I've run into a bit of problem with navigating to a new Storyboard and dismissing all the previous view controllers to clean up after myself.

This is my dataflow:

1) App launches into a log in view. Root view controller is LogInViewController, which lives in LogInStoryboard.

2) User taps the register button to summon the modal RegistrationViewController, also lives in LogInStoryboard.

3) User completes registration and is automatically signed in.

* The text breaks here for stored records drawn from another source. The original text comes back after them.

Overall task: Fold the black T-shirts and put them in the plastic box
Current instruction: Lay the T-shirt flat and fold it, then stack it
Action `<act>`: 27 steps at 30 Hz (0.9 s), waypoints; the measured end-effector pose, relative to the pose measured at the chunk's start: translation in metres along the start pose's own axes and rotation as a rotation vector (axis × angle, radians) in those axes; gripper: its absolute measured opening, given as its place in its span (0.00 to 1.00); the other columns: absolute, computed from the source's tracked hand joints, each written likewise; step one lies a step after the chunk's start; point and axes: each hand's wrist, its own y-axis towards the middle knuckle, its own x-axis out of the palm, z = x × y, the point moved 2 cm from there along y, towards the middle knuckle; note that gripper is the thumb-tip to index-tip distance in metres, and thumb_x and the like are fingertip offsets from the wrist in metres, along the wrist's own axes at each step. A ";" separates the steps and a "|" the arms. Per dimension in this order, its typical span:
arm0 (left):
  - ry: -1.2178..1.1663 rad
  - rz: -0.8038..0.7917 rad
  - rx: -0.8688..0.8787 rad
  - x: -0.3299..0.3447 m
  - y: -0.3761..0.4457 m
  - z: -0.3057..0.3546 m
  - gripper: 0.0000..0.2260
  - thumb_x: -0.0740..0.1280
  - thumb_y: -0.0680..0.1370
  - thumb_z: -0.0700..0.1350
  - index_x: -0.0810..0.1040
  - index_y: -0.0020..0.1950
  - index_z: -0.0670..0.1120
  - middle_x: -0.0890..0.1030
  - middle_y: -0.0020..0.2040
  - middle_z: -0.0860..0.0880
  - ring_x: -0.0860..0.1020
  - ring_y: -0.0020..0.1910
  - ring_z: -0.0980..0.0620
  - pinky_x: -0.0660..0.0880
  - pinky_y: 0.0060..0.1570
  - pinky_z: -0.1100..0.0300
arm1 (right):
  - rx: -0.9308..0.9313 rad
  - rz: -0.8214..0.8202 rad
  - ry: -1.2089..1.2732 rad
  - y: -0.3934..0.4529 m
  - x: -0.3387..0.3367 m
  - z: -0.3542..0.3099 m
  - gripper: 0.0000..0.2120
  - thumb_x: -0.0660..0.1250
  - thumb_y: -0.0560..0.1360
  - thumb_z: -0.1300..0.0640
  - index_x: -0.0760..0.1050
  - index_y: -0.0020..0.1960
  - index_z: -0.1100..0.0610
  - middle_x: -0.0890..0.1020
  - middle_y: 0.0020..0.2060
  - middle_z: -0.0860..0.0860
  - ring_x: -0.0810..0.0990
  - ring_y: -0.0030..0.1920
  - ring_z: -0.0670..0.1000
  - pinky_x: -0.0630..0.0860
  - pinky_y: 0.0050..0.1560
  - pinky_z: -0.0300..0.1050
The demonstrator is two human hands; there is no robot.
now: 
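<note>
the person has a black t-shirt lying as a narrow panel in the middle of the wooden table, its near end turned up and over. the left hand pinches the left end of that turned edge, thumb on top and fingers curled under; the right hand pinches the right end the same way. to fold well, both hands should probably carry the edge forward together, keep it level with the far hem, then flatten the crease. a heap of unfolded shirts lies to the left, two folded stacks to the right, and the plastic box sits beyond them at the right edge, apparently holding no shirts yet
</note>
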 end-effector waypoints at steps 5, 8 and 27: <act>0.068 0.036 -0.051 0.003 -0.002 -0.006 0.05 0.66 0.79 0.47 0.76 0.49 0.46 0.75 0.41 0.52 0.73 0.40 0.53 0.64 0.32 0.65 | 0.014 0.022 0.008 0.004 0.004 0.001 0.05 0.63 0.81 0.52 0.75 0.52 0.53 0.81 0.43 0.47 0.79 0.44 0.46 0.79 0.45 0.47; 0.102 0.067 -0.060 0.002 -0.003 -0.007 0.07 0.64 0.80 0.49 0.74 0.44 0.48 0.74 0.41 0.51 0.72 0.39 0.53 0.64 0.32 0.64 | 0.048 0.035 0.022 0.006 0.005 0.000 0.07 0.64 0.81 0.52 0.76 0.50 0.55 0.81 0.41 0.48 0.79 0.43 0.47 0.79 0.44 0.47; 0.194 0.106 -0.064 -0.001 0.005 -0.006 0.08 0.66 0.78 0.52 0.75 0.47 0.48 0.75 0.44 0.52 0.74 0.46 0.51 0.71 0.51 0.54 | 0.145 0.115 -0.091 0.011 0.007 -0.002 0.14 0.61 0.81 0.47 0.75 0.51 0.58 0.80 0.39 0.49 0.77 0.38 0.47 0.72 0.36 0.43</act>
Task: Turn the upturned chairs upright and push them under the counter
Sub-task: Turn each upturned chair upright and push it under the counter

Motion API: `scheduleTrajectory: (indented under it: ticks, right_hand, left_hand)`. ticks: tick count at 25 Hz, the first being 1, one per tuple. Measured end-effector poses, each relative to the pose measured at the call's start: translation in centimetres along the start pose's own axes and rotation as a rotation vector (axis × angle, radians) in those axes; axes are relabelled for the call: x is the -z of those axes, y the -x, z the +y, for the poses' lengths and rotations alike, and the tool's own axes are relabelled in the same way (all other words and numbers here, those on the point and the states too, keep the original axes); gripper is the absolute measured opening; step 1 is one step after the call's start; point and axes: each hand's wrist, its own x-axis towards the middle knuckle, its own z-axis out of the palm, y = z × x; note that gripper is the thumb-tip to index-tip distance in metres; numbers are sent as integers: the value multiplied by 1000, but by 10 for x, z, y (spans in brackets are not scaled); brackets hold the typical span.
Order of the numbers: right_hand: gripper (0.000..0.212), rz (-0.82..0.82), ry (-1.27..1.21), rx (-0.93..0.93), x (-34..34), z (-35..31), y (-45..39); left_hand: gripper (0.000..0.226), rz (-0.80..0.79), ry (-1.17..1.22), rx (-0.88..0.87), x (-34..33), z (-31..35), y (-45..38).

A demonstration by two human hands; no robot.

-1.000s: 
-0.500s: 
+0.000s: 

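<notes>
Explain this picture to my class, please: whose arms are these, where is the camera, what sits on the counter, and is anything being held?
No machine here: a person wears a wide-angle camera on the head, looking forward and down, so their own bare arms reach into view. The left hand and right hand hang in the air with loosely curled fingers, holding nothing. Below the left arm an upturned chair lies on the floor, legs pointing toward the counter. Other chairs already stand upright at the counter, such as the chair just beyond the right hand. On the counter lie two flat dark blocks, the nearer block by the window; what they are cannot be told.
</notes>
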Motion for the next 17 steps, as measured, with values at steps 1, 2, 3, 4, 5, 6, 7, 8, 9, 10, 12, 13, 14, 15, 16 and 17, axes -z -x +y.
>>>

At this point, the view controller stack is [LogInViewController, RegistrationViewController]. After registering, the user is automatically signed in so I want to navigate to their home screen, HomeViewController. However, HomeViewController lives inside another Storyboard HomeStoryboard.

I want to dismiss both LogInViewController and RegistrationViewController, and then I want to instantiate HomeViewController from HomeStoryboard and present it. This way I have a simple view controller stack and the LogInStoryboard view controllers can all be deallocated.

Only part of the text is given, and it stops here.